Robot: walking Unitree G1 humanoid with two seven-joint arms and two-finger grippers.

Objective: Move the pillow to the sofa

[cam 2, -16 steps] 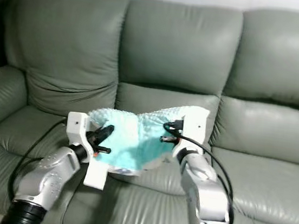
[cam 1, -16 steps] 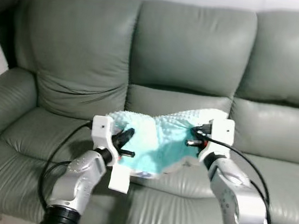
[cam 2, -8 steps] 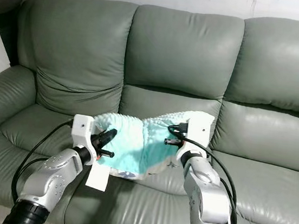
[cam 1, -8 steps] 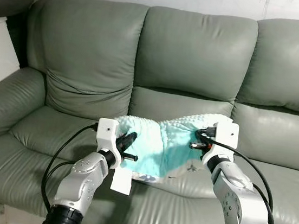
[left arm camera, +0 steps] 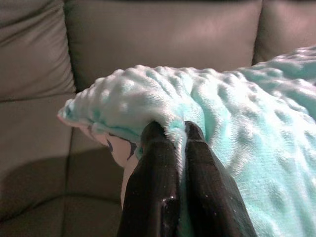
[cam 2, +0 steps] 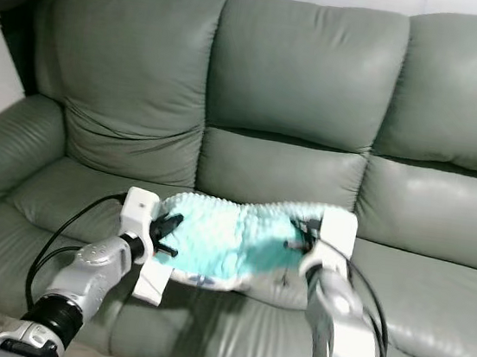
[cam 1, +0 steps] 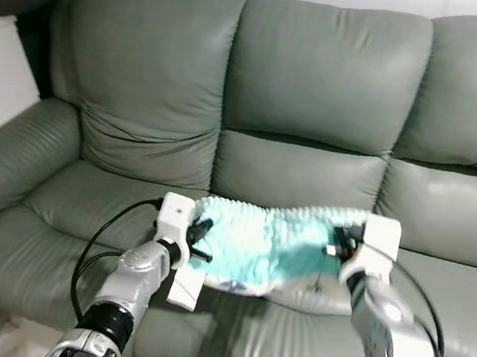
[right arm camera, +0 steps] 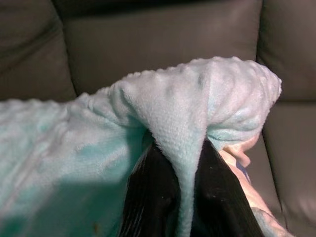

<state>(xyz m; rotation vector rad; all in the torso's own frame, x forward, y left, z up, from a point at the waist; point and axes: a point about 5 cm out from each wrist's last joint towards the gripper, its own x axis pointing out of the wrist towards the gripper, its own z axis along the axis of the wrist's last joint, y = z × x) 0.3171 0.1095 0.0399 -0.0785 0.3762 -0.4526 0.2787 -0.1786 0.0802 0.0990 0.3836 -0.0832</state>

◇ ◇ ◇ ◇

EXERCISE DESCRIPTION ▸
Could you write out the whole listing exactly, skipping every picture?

PROBLEM SOLUTION ▸
Robot: walking Unitree G1 humanoid with two seven-joint arms and two-finger grippers.

Objective: Move the pillow to the sofa

[cam 2, -16 steps] 
[cam 1, -16 steps] 
[cam 2, -8 steps] 
[cam 1, -8 steps] 
[left arm camera, +0 steps] 
[cam 2, +0 steps] 
[cam 1, +0 steps] 
[right arm camera, +0 steps] 

<state>(xyz m; rotation vector rad; all in the torso's own frame, x forward, y left, z up, from a point at the waist; point and axes: a point about 5 cm out from each wrist's last joint towards the gripper, its own x axis pointing out of the wrist towards the gripper, its own z axis along the axis of the wrist's last joint, y = z × x) 0.3171 0.1095 0.0399 -0.0785 0.3762 -0.4526 0.2787 -0.1786 0.0802 0.0990 0.3836 -0.0832</state>

The exercise calls for nothing more than this answer.